Abstract
Background
Nocturia is common but the clinical assessment of its severity and cause rarely involves any biochemical analysis. Investigating the cause of nocturia needs to be informed by the overall 24 h fluid and solute excretion patterns. The aim of this study was to establish a practical method of monitoring the renal excretion of water and solutes over a complete 24 h cycle.
Methods
The excretion patterns of sodium, volume and osmoles were assessed in 89 healthy control subjects over a 24 h period by sampling each voiding from the 24 h collection and then using the total urine creatinine as the denominator. A group of 21 patients under investigation for sleep-disordered breathing (SDB: a group of disorders known to increase the risk of nocturia) were also studied to determine comparative excretion patterns.
Results
Reference excretion patterns of sodium, volume and osmoles were described. Patients under investigation for SDB had overall a significant (P < 0.001) increase in urine sodium excretion at night (nocturnal natriuresis) matched by an increased osmotic excretion and accompanied by a significantly increased nocturnal urine volume (P < 0.001).
Conclusion
Breaking down a 24 h urine collection into voided aliquots provides practical information on the pattern of water and solute excretion. Such patterns may assist in identifying the underlying mechanism of significant nocturia in individual patients presenting with this symptom, and could be used as a method of monitoring treatment.
Introduction
Nocturia is defined as the number of voids recorded during a night's sleep; each void is preceded and followed by sleep. 1
Nocturia is common with 14.2% of the adult population reporting >2 voids/night, and the prevalence of the symptom increases with age with no gender differences. 2 The presentation and investigation of nocturia may involve one or more of many medical specialties including general practice, urology, endocrinology, gynaecology, neurology, cardiology and respiratory medicine.
Measurements performed by the clinical biochemistry laboratory inform the clinician on the classification of daytime polyuria; yet the involvement in the classification of nocturia is currently minimal. Detailed characteristics of nocturia require quantification of solute and water excretion using commonly defined and comparable scales to improve classification.
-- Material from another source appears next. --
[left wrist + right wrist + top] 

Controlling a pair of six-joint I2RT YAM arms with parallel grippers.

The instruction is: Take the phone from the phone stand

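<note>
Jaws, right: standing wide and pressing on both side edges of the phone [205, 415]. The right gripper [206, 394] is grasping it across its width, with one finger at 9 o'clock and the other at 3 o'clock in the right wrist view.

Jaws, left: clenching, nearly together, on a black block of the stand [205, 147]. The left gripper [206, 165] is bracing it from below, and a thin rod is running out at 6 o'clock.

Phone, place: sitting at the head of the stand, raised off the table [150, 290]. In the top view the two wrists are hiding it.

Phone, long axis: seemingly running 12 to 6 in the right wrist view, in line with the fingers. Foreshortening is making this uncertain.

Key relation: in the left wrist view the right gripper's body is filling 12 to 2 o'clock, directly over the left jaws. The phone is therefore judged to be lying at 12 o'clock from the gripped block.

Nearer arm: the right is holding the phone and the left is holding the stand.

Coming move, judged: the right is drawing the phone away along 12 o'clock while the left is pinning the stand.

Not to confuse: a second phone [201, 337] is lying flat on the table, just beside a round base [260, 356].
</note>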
The two fundamental determinants of urinary frequency are bladder volume and urine production rate. The normal human adult bladder has a maximum capacity of between 600 and 800 mL but the subjective urge to micturate often begins when the contained volume is between 150 and 300 mL and increases in intensity as the contained volume approaches the maximum capacity. The normal urinary frequency ranges from four to eight voidings per 24 h, strongly tempered by social requirements, and the pattern of voiding generally excludes the sleeping period. A reduction in the bladder volume capacity will result in daytime frequency and will eventually progress to include nocturia: this presentation is the domain of urologists and this type of nocturia is best described as night-time frequency.
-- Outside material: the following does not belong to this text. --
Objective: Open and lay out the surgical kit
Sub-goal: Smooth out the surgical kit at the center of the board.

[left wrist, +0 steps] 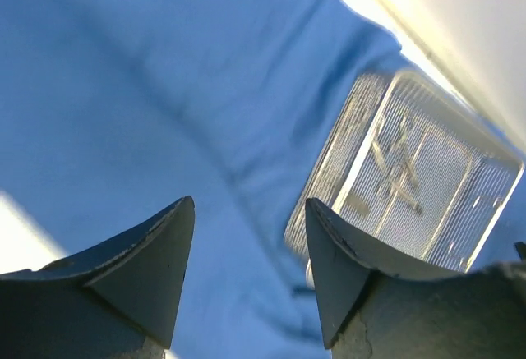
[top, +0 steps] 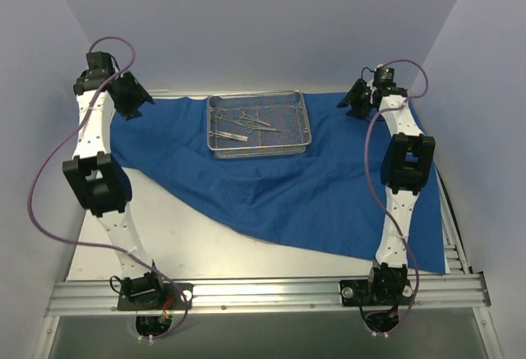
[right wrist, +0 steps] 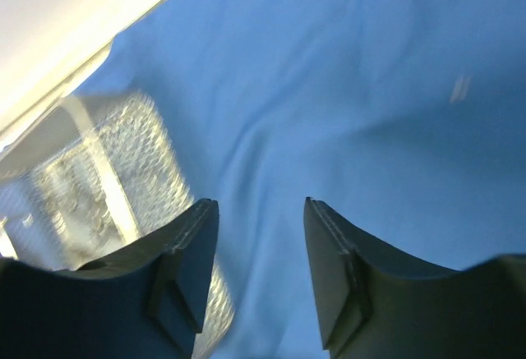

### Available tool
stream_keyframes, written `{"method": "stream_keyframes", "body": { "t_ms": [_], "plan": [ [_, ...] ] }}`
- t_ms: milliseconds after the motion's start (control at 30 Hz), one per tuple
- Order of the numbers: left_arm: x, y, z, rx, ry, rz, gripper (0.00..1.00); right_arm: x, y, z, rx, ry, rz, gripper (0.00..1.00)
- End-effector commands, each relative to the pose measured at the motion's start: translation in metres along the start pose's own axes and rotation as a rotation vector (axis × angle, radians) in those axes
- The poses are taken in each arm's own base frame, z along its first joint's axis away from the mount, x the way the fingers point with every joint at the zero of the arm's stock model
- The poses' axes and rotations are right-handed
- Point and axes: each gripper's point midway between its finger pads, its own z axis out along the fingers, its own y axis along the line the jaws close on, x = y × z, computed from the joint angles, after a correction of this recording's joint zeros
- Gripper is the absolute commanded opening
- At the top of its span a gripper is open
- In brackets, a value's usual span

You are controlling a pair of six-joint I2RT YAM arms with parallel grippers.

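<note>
The royal-blue cloth wrap (top: 312,186) lies spread open across the table. The silver wire-mesh tray (top: 302,133) sits on it at the back centre, with a few thin steel scissor-like instruments (top: 242,121) inside. My left gripper (top: 136,104) is open and empty, above the cloth's back left part (left wrist: 123,112), left of the tray (left wrist: 485,162). My right gripper (top: 355,104) is open and empty, above the cloth (right wrist: 370,112) right of the tray (right wrist: 148,137).
Bare white tabletop (top: 164,236) shows at the front left, where the cloth's edge runs diagonally. White walls enclose the back and both sides. A metal rail (top: 263,293) with the arm bases runs along the near edge.
</note>
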Motion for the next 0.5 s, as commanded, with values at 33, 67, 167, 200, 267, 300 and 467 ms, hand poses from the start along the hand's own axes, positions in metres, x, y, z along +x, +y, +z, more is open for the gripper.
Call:
{"method": "stream_keyframes", "body": {
  "t_ms": [33, 67, 167, 200, 267, 300, 467],
  "plan": [
    [0.006, 0.045, -0.052, -0.134, -0.054, -0.046, 0.66, -0.002, 0.064, -0.077, -0.107, -0.031, 0.04, 0.48],
    [0.021, 0.058, -0.05, -0.174, -0.012, -0.041, 0.66, 0.016, 0.06, -0.076, -0.1, 0.003, 0.053, 0.48],
    [0.032, 0.077, -0.059, -0.201, 0.019, -0.065, 0.65, 0.036, 0.092, -0.103, -0.144, 0.012, -0.001, 0.5],
    [0.04, 0.087, -0.055, -0.213, 0.046, -0.078, 0.62, 0.044, 0.092, -0.114, -0.144, 0.014, -0.004, 0.51],
    [0.038, 0.102, -0.055, -0.224, 0.047, -0.095, 0.58, 0.07, 0.113, -0.123, -0.171, 0.044, -0.044, 0.51],
    [0.04, 0.106, -0.049, -0.214, 0.064, -0.096, 0.57, 0.082, 0.118, -0.133, -0.186, 0.056, -0.055, 0.52],
    [0.028, 0.118, -0.02, -0.133, 0.095, -0.095, 0.43, 0.115, 0.127, -0.159, -0.21, 0.092, -0.093, 0.52]
  ]
}}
The normal adult urine volume ranges from 800 to 2800 mL per 24 h, again strongly tempered by social requirements but ultimately dependent on the precise demands of fluid balance. Therefore, excessive primary fluid intake for whatever reason will result in daytime polyuria and, if balance requires, nocturia. Nocturia, however, can occur without daytime polyuria and is then best described as nocturnal polyuria. Normal physiology reduces night-time fluid output proportionally to day-time. The normal adult osmotic excretion ranges from 700 to 1500 mmol/24 h contained within the urine volume and the excretion pattern also favours day-time excretion. 3 Thus, nocturnal polyuria may be due to excessive nocturnal water excretion, excessive nocturnal osmotic excretion or a combination of both.
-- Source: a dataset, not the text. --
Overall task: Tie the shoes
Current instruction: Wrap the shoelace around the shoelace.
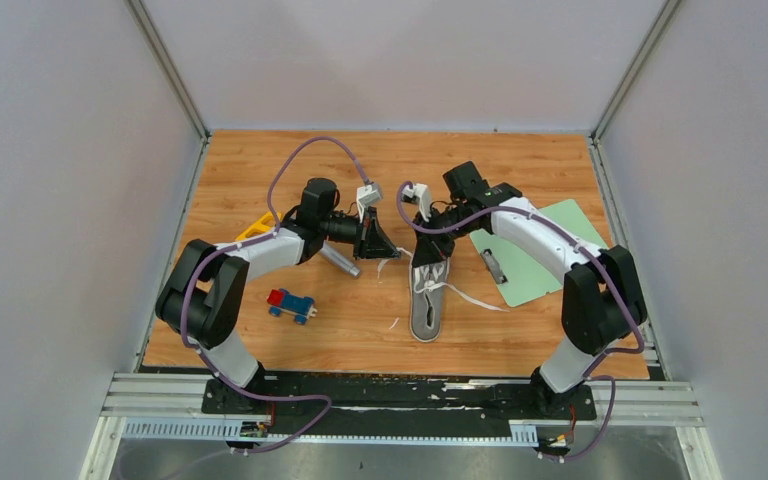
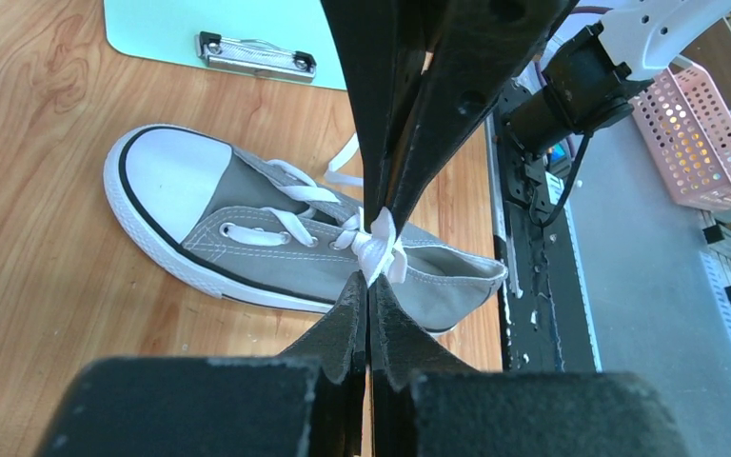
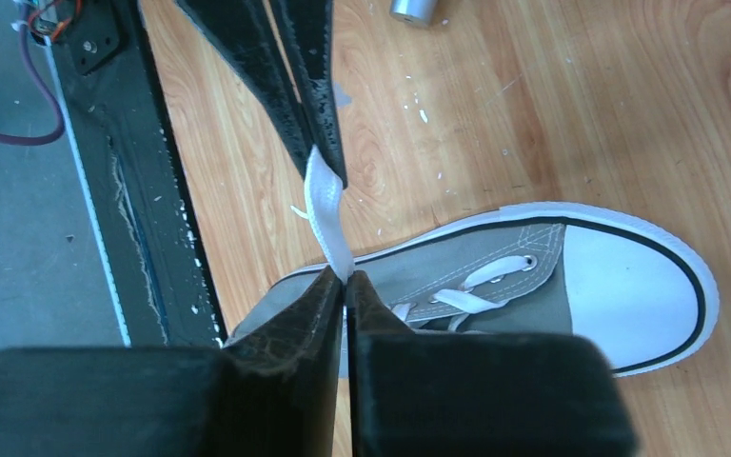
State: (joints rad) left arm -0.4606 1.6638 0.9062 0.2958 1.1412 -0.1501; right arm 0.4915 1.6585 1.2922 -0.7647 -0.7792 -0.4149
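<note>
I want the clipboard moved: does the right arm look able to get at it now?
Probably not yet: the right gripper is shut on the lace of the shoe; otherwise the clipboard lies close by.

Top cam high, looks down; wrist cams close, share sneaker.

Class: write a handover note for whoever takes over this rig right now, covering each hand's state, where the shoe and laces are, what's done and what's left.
Grey shoe: flat on the table between the arms, heel toward the bases.
Left hand: shut on the white lace over the shoe's opening.
Right hand: shut on a lace strand, held above the shoe.
Done: laces threaded, both strands gripped.
Left: no bow visible; tie and tighten it.
</note>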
The medical approach to the investigation of the presenting symptoms of nocturia will vary with specialty. The most basic approach is a subjective recall of the number of voiding episodes interrupting sleep, although this approach is widely recognized as inaccurate. A more systematic approach used in urology is to require the patient to formally complete a frequency/volume chart. No standard time period is universally applied to the frequency volume chart and can range between 24 h and seven consecutive days. In some protocols, the patient assesses or measures the volumes of fluid consumed and in all protocols the patient records the time and assesses the volume of urine passed. 4 However, no urine is usually retained, hence the composition of voided urine is unknown.
In this study certain aspects of the frequency volume chart are incorporated into a urine frequency/composition test. For this test the individual under investigation is requested to collect a 24 h urine but to retain an aliquot of every recorded and timed urine passed. Using the 24 h urine creatinine excretion as the denominator, the pattern of urine volume and solute excretion can be constructed over the 24 h period and comparatively expressed as a cumulative percentage of the total excretion. For the individual patient with nocturia, comparison with the normal excretion patterns can then be made to establish causation.
Materials and methods
Study populations
A control group of 89 adult individuals (43 males, 46 females, average age [±SD] 45.7±14.5 y) were identified in good health and without any known condition predisposing to nocturia or polyuria. No night shift workers were included and all controls had standard sleep patterns, i.e. awake during the day and sleep at night.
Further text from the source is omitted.